What you should do
Output the lines from the top of the entries below to the line with "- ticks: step", both included, exactly and without pictures.

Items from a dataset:
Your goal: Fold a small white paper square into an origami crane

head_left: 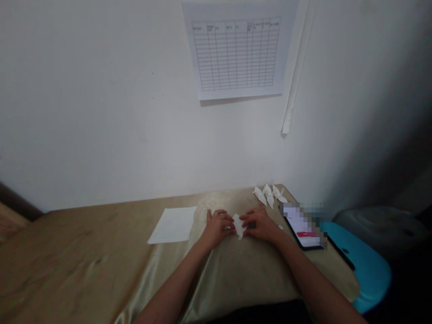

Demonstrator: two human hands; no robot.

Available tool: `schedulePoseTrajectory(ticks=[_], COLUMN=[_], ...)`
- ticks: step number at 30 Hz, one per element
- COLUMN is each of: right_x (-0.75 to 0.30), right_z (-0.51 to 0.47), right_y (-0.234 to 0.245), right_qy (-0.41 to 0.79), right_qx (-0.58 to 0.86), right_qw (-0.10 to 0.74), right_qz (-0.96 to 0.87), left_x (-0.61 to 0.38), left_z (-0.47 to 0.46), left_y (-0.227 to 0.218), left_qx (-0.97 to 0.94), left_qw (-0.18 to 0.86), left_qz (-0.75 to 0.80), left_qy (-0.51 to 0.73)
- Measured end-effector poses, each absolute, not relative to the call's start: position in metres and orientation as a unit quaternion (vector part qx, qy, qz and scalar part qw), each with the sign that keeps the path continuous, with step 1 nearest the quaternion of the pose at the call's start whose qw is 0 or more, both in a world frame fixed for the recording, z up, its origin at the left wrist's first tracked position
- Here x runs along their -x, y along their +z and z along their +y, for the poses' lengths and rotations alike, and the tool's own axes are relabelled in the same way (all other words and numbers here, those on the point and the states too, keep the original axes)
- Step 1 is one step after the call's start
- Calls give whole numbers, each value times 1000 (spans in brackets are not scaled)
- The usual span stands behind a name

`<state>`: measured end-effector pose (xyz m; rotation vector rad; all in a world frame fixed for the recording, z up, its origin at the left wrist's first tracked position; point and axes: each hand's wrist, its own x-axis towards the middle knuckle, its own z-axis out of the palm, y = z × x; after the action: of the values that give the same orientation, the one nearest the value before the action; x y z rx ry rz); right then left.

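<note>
A small folded piece of white paper (239,226), roughly diamond-shaped, lies on the table between my two hands. My left hand (219,226) grips its left edge, the fingertips bent down on it. On the opposite edge, my right hand (259,223) has its thumb and fingers closed on the same paper. Just beyond the right hand, several folded white paper figures (269,195) stand in a group near the table's back corner. Left of my hands lies a flat lined sheet of paper (173,225).
A phone (302,227) with a lit, partly blurred screen rests at the table's right side. Beside that edge is a blue stool or chair seat (367,265). The table (84,261) has a wrinkled tan cover. A printed grid sheet (239,54) hangs on the white wall behind.
</note>
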<state>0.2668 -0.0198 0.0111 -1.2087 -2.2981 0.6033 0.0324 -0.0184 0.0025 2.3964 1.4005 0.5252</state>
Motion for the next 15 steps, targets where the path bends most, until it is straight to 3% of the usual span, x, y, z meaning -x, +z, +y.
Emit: schedulePoseTrajectory(ticks=[15], right_x=[-260], right_z=[-23], right_y=[8], right_qy=[153], right_qx=[453], right_qw=[273], right_qz=[-835], left_x=[-39], left_z=[-22], left_y=[2], left_qx=[-830], left_qw=[126], left_qz=[512], left_qy=[184])
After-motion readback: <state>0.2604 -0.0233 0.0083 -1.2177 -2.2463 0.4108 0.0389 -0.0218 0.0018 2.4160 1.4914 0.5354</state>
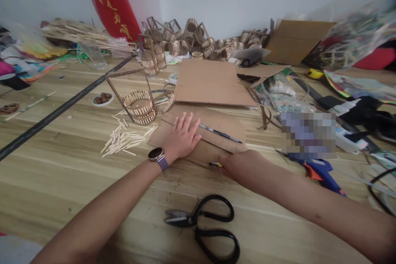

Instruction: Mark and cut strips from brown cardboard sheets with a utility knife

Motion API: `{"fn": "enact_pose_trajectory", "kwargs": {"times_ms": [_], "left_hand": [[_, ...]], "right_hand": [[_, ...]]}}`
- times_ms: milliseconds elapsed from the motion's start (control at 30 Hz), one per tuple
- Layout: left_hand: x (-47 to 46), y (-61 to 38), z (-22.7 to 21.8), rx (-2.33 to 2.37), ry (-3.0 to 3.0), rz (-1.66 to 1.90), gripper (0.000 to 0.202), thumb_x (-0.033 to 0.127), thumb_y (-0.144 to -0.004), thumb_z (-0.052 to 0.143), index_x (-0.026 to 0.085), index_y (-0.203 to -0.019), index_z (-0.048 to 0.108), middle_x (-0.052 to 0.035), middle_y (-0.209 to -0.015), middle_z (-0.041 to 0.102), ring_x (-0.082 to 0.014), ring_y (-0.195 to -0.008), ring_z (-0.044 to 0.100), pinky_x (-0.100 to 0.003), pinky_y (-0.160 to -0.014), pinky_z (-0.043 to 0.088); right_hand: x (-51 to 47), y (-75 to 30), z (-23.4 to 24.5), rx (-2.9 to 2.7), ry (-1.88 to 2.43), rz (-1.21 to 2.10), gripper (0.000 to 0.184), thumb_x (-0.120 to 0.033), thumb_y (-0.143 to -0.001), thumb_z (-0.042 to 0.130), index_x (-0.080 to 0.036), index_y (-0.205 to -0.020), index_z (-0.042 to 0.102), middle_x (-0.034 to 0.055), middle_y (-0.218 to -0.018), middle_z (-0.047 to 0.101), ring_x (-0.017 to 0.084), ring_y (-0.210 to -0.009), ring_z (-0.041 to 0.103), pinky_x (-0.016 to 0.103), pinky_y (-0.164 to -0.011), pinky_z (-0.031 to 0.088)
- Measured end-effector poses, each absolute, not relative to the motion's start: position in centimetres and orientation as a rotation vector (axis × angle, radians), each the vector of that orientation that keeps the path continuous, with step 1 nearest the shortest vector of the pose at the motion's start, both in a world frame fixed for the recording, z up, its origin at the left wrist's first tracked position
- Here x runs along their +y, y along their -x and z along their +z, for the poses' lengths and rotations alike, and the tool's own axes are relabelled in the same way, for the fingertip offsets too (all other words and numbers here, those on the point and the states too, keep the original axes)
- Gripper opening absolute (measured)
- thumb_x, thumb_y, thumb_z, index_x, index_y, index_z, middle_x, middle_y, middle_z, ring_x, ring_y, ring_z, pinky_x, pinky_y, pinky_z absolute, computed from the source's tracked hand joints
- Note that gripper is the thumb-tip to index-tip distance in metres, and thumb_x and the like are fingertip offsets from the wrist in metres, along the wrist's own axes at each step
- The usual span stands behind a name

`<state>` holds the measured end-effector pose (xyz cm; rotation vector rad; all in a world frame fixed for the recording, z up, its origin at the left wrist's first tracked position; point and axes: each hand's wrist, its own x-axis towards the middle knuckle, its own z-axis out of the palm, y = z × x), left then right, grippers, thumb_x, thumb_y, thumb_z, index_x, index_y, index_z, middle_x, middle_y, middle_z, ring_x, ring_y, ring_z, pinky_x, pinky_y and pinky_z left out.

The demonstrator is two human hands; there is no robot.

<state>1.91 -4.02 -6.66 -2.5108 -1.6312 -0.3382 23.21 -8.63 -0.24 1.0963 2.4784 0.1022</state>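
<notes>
My left hand [182,137] lies flat with fingers spread on a brown cardboard sheet [216,126] on the wooden floor; a watch is on that wrist. My right hand [238,164] is closed at the near edge of the same sheet, gripping a small yellow-tipped tool [215,164] that I cannot name. A thin dark pen [220,133] rests on the cardboard just right of my left fingers. Black scissors [206,227] lie on the floor in front of my arms.
A larger cardboard sheet [210,82] lies behind. A small woven stick basket [140,107] and several loose sticks [123,138] are at left. More baskets [192,43] pile by the wall. A blue glue gun [318,173], power strip [348,140] and cables sit right. A black rod [62,109] crosses left.
</notes>
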Motion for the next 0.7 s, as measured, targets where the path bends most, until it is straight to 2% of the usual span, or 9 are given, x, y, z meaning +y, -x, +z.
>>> {"fn": "enact_pose_trajectory", "kwargs": {"times_ms": [133,233,400,533,700], "left_hand": [[-3.9,-1.6,-6.8,-1.614,2.544,-0.366,0.058,0.043,-0.101,0.04,0.012,-0.151,0.039,-0.0213,-0.159,0.03,-0.0395,-0.149,0.022,-0.058,-0.118,0.023],[-3.9,-1.5,-6.8,-1.607,2.556,-0.368,0.058,0.043,-0.101,0.04,0.013,-0.151,0.039,-0.0211,-0.159,0.031,-0.039,-0.149,0.022,-0.058,-0.118,0.023],[-3.9,-1.5,-6.7,-1.612,2.569,-0.347,0.058,0.042,-0.102,0.039,0.011,-0.151,0.039,-0.0223,-0.159,0.03,-0.0405,-0.149,0.021,-0.059,-0.118,0.023],[-3.9,-1.4,-6.6,-1.596,2.582,-0.343,0.057,0.041,-0.102,0.038,0.011,-0.151,0.039,-0.0228,-0.159,0.03,-0.0401,-0.149,0.02,-0.06,-0.117,0.024],[-3.9,-1.4,-6.6,-1.593,2.578,-0.319,0.057,0.042,-0.102,0.038,0.011,-0.151,0.039,-0.0223,-0.159,0.029,-0.0391,-0.149,0.021,-0.06,-0.118,0.024]], "right_hand": [[-8.7,-24.0,0.6,2.435,-1.093,0.037,0.008,-0.018,-0.092,0.06,-0.017,-0.094,0.067,0.0077,-0.071,0.075,0.026,-0.07,0.076,0.024,-0.041,0.031],[-9.0,-25.3,0.9,2.388,-1.093,0.012,0.009,-0.02,-0.092,0.06,-0.017,-0.099,0.065,0.0068,-0.071,0.075,0.025,-0.067,0.075,0.025,-0.039,0.025],[-9.5,-28.1,-0.2,2.416,-1.11,0.102,0.022,-0.011,-0.086,0.06,-0.021,-0.105,0.062,0.0021,-0.068,0.073,0.021,-0.059,0.073,0.028,-0.038,0.014],[-10.0,-29.5,-1.1,2.496,-1.105,0.141,0.026,-0.008,-0.084,0.058,-0.023,-0.105,0.062,-0.0009,-0.065,0.072,0.018,-0.055,0.069,0.029,-0.041,0.012],[-10.7,-30.7,-1.1,2.484,-1.169,0.129,0.025,-0.009,-0.088,0.055,-0.025,-0.106,0.063,-0.0008,-0.065,0.073,0.019,-0.054,0.068,0.032,-0.042,0.012]]}}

Result for this task
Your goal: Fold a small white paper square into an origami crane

head_left: 

Demonstrator: two human hands; no robot.

Available tool: `schedulePoseTrajectory(ticks=[_], COLUMN=[_], ...)`
- ticks: step number at 30 Hz, one per element

The exercise asks for nothing more.